There are two key tiebreakers that could determine the AFC this season, with the Broncos sitting at 10-2 behind the top-seeded New England Patriots (11-2). The first: overall conference record. Both Denver and New England are 6-2 this season in the conference, and any loss for either team from this point forward is critical: Four of the Broncos’ final five regular-season matchups are against AFC opponents, and all four of the Patriots’ final games come within the AFC.
The more important factor, though, is a tiebreaker for record against common opponents (second in priority to conference record). The Patriots lost their first game of the season 20-13 to the Raiders, back when times looked a whole lot sunnier in Las Vegas. If the Broncos win on Sunday, they’d have this tiebreaker locked up, a huge point of leverage through the rest of the year.
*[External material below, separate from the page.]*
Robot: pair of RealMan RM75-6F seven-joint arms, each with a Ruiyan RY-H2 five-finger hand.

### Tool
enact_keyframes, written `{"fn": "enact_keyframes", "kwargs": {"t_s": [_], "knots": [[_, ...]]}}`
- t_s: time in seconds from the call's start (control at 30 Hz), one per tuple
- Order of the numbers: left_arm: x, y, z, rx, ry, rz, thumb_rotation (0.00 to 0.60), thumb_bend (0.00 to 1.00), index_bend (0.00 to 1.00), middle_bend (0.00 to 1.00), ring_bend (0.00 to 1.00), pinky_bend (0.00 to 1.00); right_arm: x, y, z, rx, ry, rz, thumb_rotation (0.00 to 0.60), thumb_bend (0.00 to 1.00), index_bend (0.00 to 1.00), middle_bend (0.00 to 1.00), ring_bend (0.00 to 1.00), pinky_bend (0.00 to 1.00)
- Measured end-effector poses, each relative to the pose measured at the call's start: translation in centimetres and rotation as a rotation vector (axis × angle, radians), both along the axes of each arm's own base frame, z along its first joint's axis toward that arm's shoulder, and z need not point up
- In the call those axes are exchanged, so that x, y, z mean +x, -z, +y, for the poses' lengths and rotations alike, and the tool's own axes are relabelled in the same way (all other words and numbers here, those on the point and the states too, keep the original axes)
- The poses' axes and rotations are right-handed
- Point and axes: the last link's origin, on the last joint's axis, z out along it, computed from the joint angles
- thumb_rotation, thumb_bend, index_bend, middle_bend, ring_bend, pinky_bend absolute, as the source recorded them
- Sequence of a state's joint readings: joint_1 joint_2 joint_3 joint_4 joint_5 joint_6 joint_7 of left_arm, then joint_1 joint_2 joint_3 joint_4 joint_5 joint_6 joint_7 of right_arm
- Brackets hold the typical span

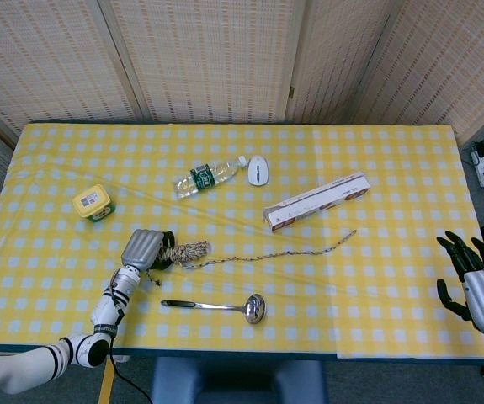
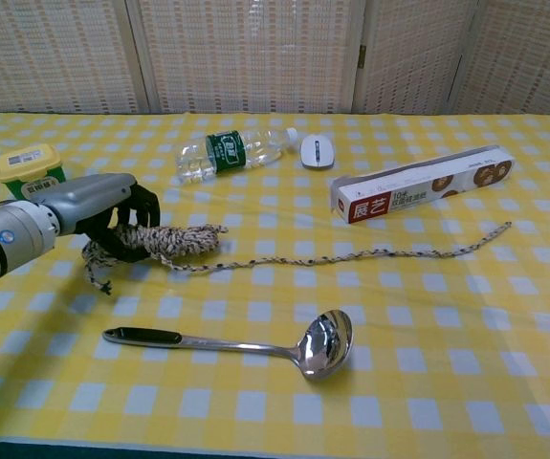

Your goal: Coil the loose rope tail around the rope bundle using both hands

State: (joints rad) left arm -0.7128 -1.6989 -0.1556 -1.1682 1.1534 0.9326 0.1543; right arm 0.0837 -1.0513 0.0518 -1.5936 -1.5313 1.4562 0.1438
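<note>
A speckled beige rope bundle [image 1: 187, 250] [image 2: 181, 240] lies on the yellow checked table. My left hand [image 1: 145, 249] [image 2: 102, 208] grips its left end, dark fingers curled around it. The loose rope tail [image 1: 279, 252] [image 2: 370, 253] runs right across the cloth and ends below the long box. A short rope end [image 2: 95, 265] hangs under the hand. My right hand [image 1: 470, 282] stands off the table's right edge, fingers spread, holding nothing; the chest view does not show it.
A steel ladle [image 1: 221, 306] [image 2: 255, 346] lies in front of the rope. Behind it lie a water bottle [image 1: 203, 176] [image 2: 231, 151], a white mouse [image 1: 258, 169] [image 2: 317, 150] and a long box [image 1: 316, 200] [image 2: 420, 184]. A yellow tub [image 1: 93, 202] [image 2: 30, 166] stands at the left.
</note>
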Motion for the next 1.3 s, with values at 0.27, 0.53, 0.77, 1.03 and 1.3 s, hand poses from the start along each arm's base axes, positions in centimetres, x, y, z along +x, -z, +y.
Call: {"fn": "enact_keyframes", "kwargs": {"t_s": [0.27, 0.53, 0.77, 1.03, 1.3], "knots": [[1.0, -1.8, -0.7, 0.018, 0.086, -0.120, 0.600, 0.58, 0.68, 0.68, 0.63, 0.73, 0.8, 1.8, -2.9, 0.062, -0.004, 0.018, 0.600, 0.56, 0.33, 0.19, 0.22, 0.11], [2.1, -2.6, -1.9, -0.002, 0.112, -0.174, 0.600, 0.58, 0.68, 0.68, 0.63, 0.73, 2.9, 6.4, -7.7, 0.208, -0.042, 0.072, 0.600, 0.56, 0.36, 0.19, 0.17, 0.11], [1.9, -2.9, -2.3, 0.003, 0.099, -0.183, 0.600, 0.58, 0.68, 0.68, 0.62, 0.73, 4.5, 11.2, -11.8, 0.296, -0.070, 0.134, 0.600, 0.56, 0.41, 0.19, 0.15, 0.11], [1.6, -2.8, -2.5, -0.006, 0.081, -0.180, 0.600, 0.58, 0.68, 0.68, 0.62, 0.73, 4.1, 15.0, -14.3, 0.322, -0.051, 0.189, 0.600, 0.56, 0.44, 0.19, 0.14, 0.11], [1.5, -2.5, -2.7, -0.021, 0.073, -0.172, 0.600, 0.58, 0.67, 0.68, 0.62, 0.73, 3.7, 17.5, -15.3, 0.312, -0.040, 0.198, 0.600, 0.40, 0.44, 0.19, 0.14, 0.11]]}}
“Anytime you get a good roll going, and the league kinda feels how you get to these later games — you figure out who gon’ be playoff teams and things like that — we know we gotta tighten up if we want to make this push for real,” defensive tackle Malcolm Roach said.
That starts Sunday, against a Raiders team that made it plenty hard for the Broncos during their Thursday Night matchup in November.
This will be the first time that Denver sees a divisional foe for the second time this season, and worlds have shifted in the short month since the Broncos won a sloppy 10-7 TNF game over the Raiders. Buried in a six-game losing streak, Las Vegas head coach Pete Carroll has canned two coordinators — most notably offensive mind Chip Kelly, hired away from national champion Ohio State this offseason to operate a Raiders attack bristling with skill players.
In their first game with interim OC Greg Olson, though, the Raiders didn’t look much different against the Chargers last Sunday. Veteran QB Geno Smith still handled a majority of the workload, as Las Vegas now has the fourth-highest rate of passing plays in the league this season (61.6%). But rookie RB Ashton Jeanty did get 15 carries, as Olson is tasked with figuring out how to juice a league-worst rushing attack.
“Just having worked against Pete for so many years, there’s a certain amount of stress you put on your defense when you’re throwing it maybe (two-thirds) — and he wants to establish a running game, and all of that goes into complementary football, time of possession, those type of things,” head coach Sean Payton said Wednesday.
The problem for Las Vegas is that those 15 carries went nowhere. Jeanty averaged 2.1 yards per carry last Sunday, and the 2025 No. 6 pick has run for just 2.3 yards per carry across his last three games. There’s little for the Raiders to do with a largely inept offensive line.